Un peu plus tôt, le président russe Dmitri Medvedev avait déclaré que son pays aimerait «autant que possible que le problème soit résolu à travers des négociations et pas par des moyens militaires», tout en reconnaissant que c'était une voie «très difficile».

Traditionnellement opposée à toute ingérence, la Russie, proche alliée de la Libye, a levé ses réticences à réclamer ouvertement le départ du colonel Kadhafi, fin mai à l'issue du G8 de Deauville.

En dépit des pressions internationales, des sanctions, des défections parmi ses proches et des frappes aériennes de l'OTAN, le colonel Kadhafi, au pouvoir depuis près de 42 ans, refuse de quitter le pouvoir.

Face à cette attitude de défi, le secrétaire général de l'OTAN, Anders Fogh Rasmussen, a annoncé mercredi une prolongation pour trois mois de la mission de l'Alliance en Libye, prévue initialement jusqu'à fin juin. Il a aussi assuré que le départ du dirigeant libyen n'était qu'une question de temps.

Le conflit a fait entre «10 000 et 15 000 morts» depuis le 15 février selon un bilan compilé par l'ONU.

Une commission d'enquête créée par le Conseil des droits de l'Homme de l'ONU a dénoncé mercredi «des crimes contre l'humanité et des crimes de guerre commis par les forces du gouvernement», évoquant «un recours excessif à la force contre les manifestants» ainsi que des disparitions forcées.

Du côté de la rébellion, la commission a dit avoir «trouvé quelques actes qui constituent des crimes de guerre», notamment des cas de «torture».

Comme régulièrement depuis plus d'une dizaine de jours, l'OTAN a mené dans la nuit de mercredi à jeudi des raids intensifs sur Tripoli, où au moins une douzaine de puissantes explosions ont retenti.

Selon le gouvernement libyen, 718 civils ont été tués et 4067 blessés dans les raids internationaux entre le 19 mars, date du début de l'opération militaire en Libye, et le 26 mai, un bilan qui ne peut être confirmé de source indépendante et dont l'OTAN doute.

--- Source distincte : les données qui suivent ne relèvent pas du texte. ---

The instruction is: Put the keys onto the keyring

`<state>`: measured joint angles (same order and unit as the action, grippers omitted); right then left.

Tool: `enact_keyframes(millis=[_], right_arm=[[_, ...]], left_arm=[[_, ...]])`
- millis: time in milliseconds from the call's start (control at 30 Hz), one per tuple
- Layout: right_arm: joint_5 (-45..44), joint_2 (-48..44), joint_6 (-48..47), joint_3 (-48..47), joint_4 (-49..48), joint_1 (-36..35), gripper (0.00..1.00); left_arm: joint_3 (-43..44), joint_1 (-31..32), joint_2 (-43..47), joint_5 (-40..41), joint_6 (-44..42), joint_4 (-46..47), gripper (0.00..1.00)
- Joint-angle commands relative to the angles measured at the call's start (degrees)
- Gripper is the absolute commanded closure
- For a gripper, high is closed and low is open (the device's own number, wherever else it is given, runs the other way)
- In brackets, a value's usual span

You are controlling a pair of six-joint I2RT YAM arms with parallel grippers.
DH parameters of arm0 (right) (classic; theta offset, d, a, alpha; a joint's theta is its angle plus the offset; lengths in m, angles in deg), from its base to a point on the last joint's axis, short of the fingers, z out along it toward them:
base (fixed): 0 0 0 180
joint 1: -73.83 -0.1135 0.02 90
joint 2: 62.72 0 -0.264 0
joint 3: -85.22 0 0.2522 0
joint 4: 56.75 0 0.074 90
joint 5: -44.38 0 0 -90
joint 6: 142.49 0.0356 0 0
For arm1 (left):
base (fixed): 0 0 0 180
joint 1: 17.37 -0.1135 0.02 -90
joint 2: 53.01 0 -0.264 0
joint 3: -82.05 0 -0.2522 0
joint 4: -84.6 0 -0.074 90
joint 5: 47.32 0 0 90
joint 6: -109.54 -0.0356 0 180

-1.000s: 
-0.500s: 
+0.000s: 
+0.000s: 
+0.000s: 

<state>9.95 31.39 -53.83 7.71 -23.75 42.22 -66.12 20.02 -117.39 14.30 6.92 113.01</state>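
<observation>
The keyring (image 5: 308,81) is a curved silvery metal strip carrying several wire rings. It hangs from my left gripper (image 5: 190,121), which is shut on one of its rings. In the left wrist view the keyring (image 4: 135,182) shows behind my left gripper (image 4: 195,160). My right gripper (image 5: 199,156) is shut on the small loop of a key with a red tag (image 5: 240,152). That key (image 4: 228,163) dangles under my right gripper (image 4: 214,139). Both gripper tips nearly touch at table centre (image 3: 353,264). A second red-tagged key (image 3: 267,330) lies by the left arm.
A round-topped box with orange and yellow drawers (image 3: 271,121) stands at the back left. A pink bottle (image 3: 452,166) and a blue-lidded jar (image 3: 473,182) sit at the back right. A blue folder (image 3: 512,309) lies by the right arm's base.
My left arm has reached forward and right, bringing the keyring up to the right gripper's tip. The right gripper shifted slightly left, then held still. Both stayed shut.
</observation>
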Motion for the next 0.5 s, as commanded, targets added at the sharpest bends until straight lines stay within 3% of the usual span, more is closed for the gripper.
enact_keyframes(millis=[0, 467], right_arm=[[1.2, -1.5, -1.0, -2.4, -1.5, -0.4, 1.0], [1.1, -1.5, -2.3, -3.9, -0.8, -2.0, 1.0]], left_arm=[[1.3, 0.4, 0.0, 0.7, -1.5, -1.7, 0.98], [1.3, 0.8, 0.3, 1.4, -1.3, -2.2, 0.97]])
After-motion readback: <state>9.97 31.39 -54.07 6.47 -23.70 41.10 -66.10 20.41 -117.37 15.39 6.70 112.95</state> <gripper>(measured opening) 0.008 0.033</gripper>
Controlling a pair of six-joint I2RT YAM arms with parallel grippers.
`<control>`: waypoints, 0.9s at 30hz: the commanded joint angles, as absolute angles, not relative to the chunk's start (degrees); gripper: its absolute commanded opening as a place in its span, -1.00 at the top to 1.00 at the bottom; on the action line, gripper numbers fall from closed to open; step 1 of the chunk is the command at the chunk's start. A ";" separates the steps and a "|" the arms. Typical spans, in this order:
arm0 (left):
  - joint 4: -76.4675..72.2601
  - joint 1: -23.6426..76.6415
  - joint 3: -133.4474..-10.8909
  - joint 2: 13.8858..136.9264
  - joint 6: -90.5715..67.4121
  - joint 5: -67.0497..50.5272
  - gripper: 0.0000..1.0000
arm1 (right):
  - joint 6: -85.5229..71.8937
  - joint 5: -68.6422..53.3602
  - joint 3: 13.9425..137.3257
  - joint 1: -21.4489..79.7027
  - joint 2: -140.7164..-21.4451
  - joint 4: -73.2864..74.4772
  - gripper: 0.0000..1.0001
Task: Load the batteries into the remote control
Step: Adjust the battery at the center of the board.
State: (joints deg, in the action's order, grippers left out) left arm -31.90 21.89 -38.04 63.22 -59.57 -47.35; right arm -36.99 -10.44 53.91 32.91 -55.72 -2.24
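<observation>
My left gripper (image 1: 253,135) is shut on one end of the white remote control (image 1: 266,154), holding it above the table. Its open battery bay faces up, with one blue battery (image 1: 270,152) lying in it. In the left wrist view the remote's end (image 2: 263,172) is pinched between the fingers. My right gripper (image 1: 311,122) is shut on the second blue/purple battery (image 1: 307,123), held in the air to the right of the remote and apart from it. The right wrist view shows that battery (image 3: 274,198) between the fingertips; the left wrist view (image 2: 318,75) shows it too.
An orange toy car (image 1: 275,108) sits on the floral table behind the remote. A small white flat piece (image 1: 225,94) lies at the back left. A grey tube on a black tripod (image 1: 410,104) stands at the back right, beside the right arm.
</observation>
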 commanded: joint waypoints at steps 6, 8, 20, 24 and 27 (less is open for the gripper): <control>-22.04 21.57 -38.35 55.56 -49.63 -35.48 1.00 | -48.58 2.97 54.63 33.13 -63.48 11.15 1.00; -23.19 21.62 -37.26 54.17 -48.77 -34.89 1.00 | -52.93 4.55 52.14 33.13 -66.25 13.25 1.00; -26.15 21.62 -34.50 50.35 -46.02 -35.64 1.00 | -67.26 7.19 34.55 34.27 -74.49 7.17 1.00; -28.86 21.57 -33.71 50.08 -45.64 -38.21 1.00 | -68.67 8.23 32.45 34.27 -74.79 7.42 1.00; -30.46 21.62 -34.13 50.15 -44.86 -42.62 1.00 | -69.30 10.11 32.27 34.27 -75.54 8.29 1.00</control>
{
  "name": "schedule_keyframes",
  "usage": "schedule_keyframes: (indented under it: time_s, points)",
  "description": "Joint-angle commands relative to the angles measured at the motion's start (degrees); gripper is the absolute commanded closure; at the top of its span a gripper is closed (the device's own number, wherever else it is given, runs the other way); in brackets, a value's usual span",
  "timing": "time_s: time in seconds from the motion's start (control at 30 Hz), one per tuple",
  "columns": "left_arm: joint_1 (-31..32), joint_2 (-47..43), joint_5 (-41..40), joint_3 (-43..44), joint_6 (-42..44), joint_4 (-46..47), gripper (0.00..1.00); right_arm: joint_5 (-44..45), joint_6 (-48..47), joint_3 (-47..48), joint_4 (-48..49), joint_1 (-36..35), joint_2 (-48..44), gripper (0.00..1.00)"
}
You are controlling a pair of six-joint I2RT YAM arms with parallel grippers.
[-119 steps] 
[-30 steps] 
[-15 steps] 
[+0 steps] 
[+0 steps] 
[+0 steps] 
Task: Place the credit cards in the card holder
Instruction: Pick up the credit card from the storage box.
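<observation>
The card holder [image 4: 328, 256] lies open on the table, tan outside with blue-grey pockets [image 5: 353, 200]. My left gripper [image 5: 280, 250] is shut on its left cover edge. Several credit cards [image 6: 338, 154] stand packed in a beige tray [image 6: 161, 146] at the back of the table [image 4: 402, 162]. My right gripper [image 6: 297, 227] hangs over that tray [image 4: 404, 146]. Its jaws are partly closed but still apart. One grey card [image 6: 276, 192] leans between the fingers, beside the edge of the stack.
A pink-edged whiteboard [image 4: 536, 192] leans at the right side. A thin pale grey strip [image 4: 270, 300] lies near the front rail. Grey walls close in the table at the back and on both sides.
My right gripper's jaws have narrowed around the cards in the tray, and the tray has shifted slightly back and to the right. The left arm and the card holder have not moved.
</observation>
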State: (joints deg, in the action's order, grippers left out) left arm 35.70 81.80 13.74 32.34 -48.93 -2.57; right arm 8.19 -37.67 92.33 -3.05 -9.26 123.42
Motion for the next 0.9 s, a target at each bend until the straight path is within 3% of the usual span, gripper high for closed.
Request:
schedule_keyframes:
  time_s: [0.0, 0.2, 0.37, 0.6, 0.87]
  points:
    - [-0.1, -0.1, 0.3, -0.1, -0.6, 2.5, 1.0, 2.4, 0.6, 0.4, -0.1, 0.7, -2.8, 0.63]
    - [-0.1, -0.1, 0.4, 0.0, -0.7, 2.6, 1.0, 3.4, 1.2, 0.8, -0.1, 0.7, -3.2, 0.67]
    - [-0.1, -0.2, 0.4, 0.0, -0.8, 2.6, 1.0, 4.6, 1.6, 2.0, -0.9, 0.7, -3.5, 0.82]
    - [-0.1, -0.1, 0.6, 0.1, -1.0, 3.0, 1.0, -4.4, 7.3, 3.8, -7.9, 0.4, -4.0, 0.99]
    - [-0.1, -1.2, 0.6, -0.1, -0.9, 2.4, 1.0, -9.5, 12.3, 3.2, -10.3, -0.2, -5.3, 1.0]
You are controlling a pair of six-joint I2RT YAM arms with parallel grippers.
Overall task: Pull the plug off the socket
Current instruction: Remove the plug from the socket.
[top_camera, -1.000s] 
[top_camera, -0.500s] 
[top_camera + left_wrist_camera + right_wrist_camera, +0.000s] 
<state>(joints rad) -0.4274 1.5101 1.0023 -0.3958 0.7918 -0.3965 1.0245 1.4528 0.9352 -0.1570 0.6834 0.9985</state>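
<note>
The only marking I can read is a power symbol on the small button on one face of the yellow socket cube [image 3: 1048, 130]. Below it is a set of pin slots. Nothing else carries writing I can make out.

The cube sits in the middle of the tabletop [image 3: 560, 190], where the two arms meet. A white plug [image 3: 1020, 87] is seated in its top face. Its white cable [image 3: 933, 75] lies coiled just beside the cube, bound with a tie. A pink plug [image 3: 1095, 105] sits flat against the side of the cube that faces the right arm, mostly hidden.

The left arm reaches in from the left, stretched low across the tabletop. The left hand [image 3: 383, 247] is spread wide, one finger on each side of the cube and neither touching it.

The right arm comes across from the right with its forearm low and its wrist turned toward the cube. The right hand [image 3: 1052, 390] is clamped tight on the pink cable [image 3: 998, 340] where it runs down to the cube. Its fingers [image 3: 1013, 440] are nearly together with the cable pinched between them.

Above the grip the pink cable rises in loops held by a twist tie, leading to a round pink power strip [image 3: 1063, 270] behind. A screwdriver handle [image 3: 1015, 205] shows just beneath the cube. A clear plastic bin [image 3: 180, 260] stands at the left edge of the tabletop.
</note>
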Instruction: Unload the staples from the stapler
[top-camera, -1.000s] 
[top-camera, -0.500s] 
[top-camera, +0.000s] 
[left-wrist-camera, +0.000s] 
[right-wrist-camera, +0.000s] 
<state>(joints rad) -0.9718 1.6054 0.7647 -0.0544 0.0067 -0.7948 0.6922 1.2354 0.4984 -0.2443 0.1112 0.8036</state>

Sur le plan humanitaire, entre 200 et 270 migrants africains et asiatiques fuyant la Libye ont disparu jeudi au large des côtes tunisiennes et près de 600 autres ont dû être secourus, alors qu'ils tentaient de rejoindre l'Italie à bord d'une embarcation qui a fait naufrage, ont annoncé jeudi les autorités tunisiennes.

Plus de 890 000 personnes, essentiellement des travailleurs migrants, ont été contraintes à la fuite, alors que 1200 sont mortes ou portées disparues après avoir quitté la Libye pour rejoindre l'Europe en bateau, selon l'ONU.

Sur le plan diplomatique, Malte a rejoint mercredi la France, l'Italie, le Royaume-Uni, le Qatar, la Gambie et la Jordanie en annonçant considérer le CNT comme «le seul représentant légitime du peuple libyen».